A conservação das amostras e a posterior extração do DNA apresentaram resultados satisfatórios quando comparados com os dos trabalhos que utilizaram procedimentos semelhantes26-28, tais como o armazenamento por longo período à temperatura de -20 °C, possibilitando a aplicação em futuras pesquisas.

Porém, esses autores não especificam em seus relatos qual seria o período máximo para armazenamento das amostras sem comprometimento da qualidade do DNA, dado de fundamental importância no artigo científico. O protocolo de extração utilizado por nós com a mesma temperatura - de -20 °C, por nove meses - não alterou a sensibilidade e a especificidade da PCR; consequentemente, obteve-se a detecção do Line-l/c-MYC em todas as vinte amostras 29. Diante disso, consideramos que nove meses é o tempo de armazenamento ideal para futuras pesquisas, dado até o momento não relatado na literatura especializada no assunto - o que mostra o ineditismo de nosso trabalho.

A reação em cadeia da polimerase (PCR) demonstrou-se neste estudo um método de fácil execução, simples, rápido e de extrema sensibilidade para a detecção do rearranjo 11,30, em que se pôde obter grande quantidade de DNA de um gene específico a partir de uma quantidade mínima de DNA, como preconiza a literatura10. Com relação à padronização desse método molecular, obtivemos ótimos resultados quanto ao método de ciclagem das amostras quando várias temperaturas e números de ciclos foram testados, como realizado em outros estudos moleculares que utilizaram protocolos semelhantes29.

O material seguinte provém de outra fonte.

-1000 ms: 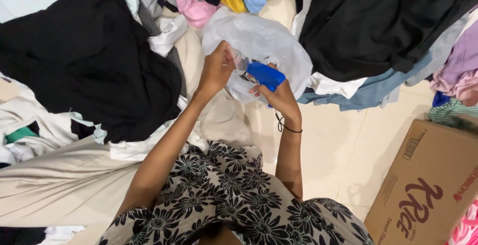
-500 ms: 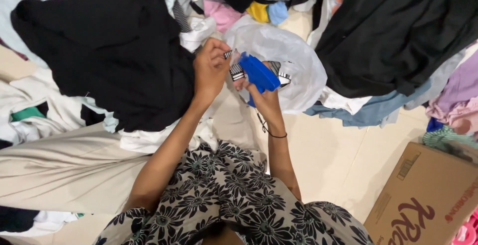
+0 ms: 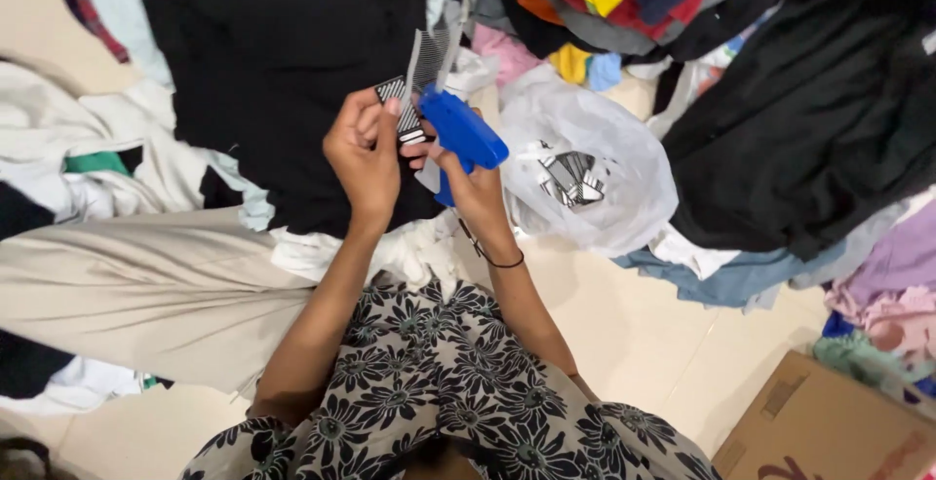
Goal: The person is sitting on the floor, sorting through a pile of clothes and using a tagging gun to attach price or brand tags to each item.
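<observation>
The person is sitting on the floor among heaps of clothes, working with both hands raised in front of them; the right hand (image 3: 466, 180) is closed around the grip of a blue tagging gun (image 3: 461, 131), its nose pointing up and away, with a strip of clear plastic fasteners (image 3: 427, 59) standing out of its top; the left hand (image 3: 363, 153) is pinching a small black-and-white striped tag (image 3: 402, 110) between thumb and fingertips, holding it right against the gun's tip. The two are meeting over a black garment (image 3: 283, 71) spread on the pile; I cannot tell whether the needle is already through the tag.

To my eye, the step is going best if the left fingers are staying clear of the needle's line, gripping the tag by its edge; the gun is wanting a steady wrist and a straight push, since a slanted one could tear the card. A white plastic bag (image 3: 585, 173) holding more striped tags is lying just beside the right hand; a beige cloth (image 3: 146, 295) is stretching across the floor by the left arm; a cardboard box (image 3: 829, 431) is sitting well apart at the near right.
</observation>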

Quanto às diluições utilizadas de 1:25, 1:50 e 1:100, não foram encontradas na literatura tais diluições do DNA genômico para diminuição dos custos desse teste - cujo propósito foi averiguar a possibilidade de utilizá-lo em cães em final de tratamento, quando os métodos tradicionais não são capazes de detectar as células tumorais na região. O protocolo final alcançou o objetivo esperado, com boa definição em gel de agarose, o que reduz os custos do teste.

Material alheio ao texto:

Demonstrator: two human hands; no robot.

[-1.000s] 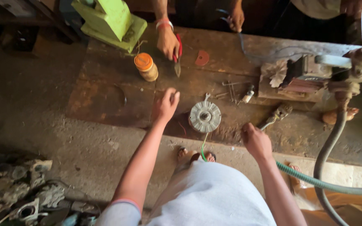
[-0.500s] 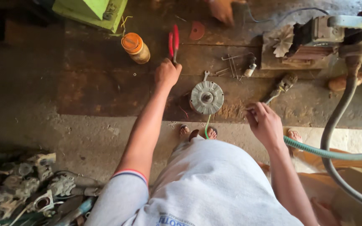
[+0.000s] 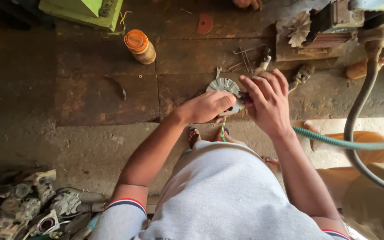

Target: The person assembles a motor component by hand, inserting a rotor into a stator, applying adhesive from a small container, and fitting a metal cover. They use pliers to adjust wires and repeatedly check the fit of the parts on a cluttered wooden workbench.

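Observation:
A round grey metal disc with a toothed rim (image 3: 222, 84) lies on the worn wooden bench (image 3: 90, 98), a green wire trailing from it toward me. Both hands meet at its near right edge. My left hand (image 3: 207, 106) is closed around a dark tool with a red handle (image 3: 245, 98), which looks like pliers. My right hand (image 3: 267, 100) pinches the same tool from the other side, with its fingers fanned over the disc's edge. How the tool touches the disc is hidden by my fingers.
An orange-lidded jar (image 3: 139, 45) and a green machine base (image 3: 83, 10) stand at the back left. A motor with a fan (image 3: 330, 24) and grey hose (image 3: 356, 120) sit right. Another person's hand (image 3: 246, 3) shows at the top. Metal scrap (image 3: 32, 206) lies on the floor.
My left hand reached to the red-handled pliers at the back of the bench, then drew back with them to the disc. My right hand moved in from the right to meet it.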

A detecção do rearranjo genético encontrado em nosso trabalho e o tamanho da amplificação, que foi de 340pb, diferiu de outros autores25,31 que verificaram tamanho da amplificação de 550pb para o segmento 5" do referido rearranjo, no qual a sequência do Line-1 possuía 1.3378pb flanqueados por 10pb em repetição direta upstream para o gene c-MYC. Entretanto, os produtos da PCR dos oligonucleotídeos variaram em comprimento, onde esse rearranjo encontrava-se em 416pb por uma sequência homóloga inversa. Essa variação pode ser explicada devido ao fato de a utilização de outros primers amplificar em uma região diferente. Para isso, é necessário aprofundar as investigações relativas a esse assunto.

Nossos resultados estão de acordo com a literatura especializada, em que se encontram relatos de outros pesquisadores que testaram por meio da PCR a amplificação desse segmento de DNA em outros tumores, constatando a ausência do rearranjo Line-l/c-MYC. No entanto, a literatura cita a necessidade de mais estudos para saber qual o verdadeiro papel desse evento na carcinogênese, bem como do mecanismo do elemento de transposição Line e seu verdadeiro papel no desenvolvimento da neoplasia32.

Considerações finais

Concluiu-se que a técnica da PCR para detecção do rearranjo Line-l/c-MYC nas células de TVT canino espontâneo em cães, em amostras armazenadas em temperatura de -20 °C por nove meses, apresenta alto grau de especificidade para pesquisa do rearranjo genético em questão. São necessários mais estudos a respeito, pois a sensibilidade dessa alteração genética é indiscutível para a carcinogênese do TVT, como apresentado neste trabalho e unânime na literatura especializada, porém ainda não foi demonstrado que essa alteração seja a causa primária e única dessa neoplasia.

Agradecimentos

Agradecemos à FAPESP e ao PIBIC/CNPq pelo suporte financeiro.